Output exactly the lines from the one containing "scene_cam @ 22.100" to the last line of the material, inclusive, and nothing more.

▶ Data for review:
# # # # # # #
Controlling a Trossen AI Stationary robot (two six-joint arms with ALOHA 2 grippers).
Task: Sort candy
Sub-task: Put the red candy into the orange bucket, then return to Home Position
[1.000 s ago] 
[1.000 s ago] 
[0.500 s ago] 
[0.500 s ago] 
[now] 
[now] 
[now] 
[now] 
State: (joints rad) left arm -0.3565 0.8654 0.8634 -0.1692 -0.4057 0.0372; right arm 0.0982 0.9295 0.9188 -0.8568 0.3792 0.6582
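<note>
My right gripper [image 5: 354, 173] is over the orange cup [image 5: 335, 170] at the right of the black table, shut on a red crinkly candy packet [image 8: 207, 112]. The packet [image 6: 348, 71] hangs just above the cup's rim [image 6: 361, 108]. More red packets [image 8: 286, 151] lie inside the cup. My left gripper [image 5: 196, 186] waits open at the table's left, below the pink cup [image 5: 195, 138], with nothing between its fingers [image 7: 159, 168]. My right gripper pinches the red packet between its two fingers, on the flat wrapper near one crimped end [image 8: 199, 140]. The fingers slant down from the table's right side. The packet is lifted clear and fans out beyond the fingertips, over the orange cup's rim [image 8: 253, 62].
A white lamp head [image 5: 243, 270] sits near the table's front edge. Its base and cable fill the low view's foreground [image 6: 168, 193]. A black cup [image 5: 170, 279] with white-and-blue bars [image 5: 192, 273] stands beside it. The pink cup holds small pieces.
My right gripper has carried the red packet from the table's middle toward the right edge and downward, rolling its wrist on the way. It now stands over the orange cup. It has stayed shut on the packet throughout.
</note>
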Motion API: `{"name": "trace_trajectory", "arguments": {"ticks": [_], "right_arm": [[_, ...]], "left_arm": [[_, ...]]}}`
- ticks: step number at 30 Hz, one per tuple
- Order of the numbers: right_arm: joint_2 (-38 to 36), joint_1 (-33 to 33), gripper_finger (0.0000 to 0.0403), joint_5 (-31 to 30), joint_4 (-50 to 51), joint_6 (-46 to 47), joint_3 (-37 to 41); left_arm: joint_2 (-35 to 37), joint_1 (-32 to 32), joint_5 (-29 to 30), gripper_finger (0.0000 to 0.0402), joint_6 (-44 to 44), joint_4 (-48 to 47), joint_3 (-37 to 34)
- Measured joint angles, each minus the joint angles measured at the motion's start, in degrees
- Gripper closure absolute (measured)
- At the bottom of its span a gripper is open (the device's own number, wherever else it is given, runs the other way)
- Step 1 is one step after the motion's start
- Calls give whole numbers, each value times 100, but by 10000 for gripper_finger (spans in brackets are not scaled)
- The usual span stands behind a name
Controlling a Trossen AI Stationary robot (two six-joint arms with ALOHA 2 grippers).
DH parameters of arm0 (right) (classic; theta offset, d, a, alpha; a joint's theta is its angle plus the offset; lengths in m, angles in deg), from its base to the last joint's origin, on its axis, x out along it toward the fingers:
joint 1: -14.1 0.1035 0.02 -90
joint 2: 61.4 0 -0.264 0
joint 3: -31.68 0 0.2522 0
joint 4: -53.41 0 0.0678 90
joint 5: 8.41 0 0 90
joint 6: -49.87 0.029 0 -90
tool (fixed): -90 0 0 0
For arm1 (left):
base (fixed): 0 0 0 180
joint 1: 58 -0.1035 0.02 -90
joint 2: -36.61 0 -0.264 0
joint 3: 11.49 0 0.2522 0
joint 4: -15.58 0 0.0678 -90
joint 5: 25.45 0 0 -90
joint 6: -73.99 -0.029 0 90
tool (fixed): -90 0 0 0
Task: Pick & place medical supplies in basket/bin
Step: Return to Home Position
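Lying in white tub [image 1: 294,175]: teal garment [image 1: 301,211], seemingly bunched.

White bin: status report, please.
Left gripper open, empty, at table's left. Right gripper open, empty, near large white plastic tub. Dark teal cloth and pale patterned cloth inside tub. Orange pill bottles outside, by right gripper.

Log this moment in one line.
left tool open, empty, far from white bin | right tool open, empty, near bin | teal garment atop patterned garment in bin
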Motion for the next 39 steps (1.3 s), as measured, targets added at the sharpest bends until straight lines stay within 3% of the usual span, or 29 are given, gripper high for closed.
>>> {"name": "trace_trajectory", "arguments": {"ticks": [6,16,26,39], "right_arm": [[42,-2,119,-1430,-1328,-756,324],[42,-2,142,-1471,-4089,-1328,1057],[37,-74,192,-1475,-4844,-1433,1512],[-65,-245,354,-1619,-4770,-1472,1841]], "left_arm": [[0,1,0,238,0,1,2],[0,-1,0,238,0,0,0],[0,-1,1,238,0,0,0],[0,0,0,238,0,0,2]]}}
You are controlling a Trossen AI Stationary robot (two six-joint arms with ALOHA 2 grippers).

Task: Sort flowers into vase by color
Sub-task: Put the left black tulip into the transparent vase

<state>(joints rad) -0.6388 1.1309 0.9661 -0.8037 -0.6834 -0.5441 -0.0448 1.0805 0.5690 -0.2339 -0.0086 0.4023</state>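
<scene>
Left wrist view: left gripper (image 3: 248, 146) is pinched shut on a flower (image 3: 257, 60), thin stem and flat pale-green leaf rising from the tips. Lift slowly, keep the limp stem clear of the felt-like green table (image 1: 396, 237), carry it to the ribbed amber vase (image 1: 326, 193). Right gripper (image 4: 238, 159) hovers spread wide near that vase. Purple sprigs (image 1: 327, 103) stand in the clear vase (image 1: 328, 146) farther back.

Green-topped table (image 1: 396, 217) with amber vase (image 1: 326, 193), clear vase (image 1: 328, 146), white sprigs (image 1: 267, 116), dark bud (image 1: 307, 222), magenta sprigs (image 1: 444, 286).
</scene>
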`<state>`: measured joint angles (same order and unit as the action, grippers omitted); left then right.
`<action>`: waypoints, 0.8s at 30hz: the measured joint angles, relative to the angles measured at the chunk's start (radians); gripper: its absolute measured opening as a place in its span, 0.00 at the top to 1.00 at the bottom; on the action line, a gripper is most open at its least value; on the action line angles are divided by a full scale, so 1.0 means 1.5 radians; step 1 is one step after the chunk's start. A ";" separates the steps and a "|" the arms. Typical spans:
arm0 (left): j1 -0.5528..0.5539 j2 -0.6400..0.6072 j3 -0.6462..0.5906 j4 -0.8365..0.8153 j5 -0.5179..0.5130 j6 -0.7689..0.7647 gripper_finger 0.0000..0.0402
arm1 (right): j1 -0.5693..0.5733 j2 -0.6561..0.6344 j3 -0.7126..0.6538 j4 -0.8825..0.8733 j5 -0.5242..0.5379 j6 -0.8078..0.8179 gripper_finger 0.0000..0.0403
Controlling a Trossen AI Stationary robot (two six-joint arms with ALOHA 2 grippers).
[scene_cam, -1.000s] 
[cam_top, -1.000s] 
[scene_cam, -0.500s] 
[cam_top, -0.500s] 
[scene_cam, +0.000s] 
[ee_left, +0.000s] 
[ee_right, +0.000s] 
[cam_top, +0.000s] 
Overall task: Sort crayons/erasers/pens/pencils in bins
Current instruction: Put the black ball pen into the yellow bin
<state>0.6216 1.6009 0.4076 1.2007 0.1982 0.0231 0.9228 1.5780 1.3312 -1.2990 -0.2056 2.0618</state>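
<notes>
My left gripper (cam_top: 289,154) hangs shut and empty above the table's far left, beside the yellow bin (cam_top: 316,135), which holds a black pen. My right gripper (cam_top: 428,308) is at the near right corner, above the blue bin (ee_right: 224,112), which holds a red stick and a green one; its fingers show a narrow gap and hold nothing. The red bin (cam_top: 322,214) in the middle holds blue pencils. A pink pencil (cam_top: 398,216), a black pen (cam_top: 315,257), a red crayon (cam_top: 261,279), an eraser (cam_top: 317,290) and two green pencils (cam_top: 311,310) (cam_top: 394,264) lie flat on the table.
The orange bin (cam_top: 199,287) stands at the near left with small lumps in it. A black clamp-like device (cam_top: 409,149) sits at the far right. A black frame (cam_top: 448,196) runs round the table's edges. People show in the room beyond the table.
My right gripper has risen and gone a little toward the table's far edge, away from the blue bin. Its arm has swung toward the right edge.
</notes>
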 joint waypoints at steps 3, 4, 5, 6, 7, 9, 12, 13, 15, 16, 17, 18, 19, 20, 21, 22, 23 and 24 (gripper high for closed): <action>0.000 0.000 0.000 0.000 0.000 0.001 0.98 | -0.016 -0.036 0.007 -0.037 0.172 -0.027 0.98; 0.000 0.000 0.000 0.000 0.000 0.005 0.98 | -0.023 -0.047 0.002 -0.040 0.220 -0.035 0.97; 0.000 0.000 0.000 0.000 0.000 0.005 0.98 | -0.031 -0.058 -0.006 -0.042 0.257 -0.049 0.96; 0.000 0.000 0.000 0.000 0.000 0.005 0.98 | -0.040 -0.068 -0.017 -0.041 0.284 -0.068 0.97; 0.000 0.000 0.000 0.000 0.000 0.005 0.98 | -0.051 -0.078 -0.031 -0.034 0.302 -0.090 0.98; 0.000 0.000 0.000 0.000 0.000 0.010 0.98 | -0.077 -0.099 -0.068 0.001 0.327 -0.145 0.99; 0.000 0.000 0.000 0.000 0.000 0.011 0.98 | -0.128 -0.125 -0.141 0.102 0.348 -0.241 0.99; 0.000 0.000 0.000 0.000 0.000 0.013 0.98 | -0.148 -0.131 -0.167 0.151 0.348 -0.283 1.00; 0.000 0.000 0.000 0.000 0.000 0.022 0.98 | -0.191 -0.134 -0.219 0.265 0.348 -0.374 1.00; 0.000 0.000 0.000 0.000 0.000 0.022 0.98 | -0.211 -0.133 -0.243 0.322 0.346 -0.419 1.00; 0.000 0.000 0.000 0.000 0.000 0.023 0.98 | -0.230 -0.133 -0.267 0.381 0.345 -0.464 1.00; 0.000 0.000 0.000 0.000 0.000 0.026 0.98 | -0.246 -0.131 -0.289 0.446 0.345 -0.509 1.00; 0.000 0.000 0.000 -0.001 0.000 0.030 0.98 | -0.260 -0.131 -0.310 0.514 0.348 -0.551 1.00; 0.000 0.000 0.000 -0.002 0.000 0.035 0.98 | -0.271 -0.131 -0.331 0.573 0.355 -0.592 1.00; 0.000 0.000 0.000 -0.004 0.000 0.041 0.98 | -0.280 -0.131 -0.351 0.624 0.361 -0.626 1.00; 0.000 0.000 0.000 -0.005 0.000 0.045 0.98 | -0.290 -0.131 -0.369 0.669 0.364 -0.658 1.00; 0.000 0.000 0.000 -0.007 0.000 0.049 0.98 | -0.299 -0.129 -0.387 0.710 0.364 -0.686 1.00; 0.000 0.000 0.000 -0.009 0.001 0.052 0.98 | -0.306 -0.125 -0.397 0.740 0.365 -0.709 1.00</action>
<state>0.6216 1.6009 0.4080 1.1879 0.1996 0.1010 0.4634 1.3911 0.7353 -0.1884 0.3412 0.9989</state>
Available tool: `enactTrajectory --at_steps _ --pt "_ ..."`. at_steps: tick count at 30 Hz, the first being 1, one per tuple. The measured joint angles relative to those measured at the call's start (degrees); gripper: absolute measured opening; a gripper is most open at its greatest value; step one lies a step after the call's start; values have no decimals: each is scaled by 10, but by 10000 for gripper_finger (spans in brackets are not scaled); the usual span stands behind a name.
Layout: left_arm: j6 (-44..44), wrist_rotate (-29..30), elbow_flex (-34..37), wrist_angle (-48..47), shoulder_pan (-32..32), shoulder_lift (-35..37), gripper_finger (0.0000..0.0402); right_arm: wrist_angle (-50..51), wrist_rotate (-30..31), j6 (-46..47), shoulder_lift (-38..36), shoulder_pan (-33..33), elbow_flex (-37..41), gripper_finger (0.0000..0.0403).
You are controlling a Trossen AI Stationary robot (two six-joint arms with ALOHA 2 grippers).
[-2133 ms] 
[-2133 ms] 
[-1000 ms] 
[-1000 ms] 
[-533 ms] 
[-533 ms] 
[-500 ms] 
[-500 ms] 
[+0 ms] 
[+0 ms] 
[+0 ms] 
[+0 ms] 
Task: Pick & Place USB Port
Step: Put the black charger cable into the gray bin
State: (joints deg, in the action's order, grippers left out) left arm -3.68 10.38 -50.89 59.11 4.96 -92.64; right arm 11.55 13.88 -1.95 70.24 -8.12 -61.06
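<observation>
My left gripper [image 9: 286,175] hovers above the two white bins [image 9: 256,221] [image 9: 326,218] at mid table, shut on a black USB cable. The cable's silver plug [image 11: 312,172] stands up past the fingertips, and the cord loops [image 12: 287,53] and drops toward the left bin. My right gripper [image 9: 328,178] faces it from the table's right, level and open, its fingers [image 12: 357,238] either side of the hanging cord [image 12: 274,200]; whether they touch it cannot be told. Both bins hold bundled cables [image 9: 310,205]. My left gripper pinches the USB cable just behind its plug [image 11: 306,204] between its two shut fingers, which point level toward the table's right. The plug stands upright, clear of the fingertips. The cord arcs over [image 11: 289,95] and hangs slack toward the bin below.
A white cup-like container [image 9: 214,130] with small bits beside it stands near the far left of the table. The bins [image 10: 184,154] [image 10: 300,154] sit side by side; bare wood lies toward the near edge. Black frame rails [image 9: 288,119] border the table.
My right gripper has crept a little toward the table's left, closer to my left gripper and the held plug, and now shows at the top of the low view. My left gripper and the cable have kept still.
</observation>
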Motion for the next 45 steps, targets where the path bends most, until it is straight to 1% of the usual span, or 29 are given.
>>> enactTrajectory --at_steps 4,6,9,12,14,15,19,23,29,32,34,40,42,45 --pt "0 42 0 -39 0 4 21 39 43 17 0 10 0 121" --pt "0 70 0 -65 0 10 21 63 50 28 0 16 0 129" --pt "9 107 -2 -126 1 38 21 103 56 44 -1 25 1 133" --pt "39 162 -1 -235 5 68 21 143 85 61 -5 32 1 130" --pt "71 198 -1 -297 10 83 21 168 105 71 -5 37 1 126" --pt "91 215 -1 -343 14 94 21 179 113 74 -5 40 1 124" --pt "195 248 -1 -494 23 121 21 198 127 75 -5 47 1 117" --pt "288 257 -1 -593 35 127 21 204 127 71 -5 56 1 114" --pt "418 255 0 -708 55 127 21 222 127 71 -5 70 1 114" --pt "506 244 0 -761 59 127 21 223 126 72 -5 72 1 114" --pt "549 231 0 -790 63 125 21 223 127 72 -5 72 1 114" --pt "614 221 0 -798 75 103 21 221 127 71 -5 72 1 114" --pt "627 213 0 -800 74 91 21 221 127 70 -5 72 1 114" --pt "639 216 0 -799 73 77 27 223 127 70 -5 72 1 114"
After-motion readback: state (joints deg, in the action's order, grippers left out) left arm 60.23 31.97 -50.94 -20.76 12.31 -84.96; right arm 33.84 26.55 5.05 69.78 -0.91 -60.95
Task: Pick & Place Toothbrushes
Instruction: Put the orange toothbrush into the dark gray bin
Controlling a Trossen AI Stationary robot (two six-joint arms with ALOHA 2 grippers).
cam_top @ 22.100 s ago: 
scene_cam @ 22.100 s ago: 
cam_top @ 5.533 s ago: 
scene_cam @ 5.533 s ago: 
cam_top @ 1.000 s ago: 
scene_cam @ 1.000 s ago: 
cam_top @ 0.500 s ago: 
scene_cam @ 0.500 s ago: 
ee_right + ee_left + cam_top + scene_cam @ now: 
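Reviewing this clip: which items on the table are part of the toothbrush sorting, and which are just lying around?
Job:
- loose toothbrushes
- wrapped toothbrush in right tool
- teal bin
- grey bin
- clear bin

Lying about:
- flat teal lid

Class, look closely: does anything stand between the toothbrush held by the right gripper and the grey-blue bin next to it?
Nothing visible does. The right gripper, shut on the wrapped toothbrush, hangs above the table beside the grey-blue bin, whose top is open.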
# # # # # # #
▶ Written response:
scene_cam @ 22.100 s ago: 
cam_top @ 5.533 s ago: 
scene_cam @ 5.533 s ago: 
cam_top @ 1.000 s ago: 
scene_cam @ 1.000 s ago: 
cam_top @ 0.500 s ago: 
scene_cam @ 0.500 s ago: 
ee_right + ee_left + cam_top + scene_cam @ now: 
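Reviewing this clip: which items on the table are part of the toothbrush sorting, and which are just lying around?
Job:
- loose toothbrushes
- wrapped toothbrush in right tool
- teal bin
- grey bin
- clear bin

Lying about:
- flat teal lid

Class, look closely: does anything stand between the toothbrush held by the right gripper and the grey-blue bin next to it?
Nothing visible does. The right gripper, shut on the wrapped toothbrush, hangs above the table beside the grey-blue bin, whose top is open.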

The output is done.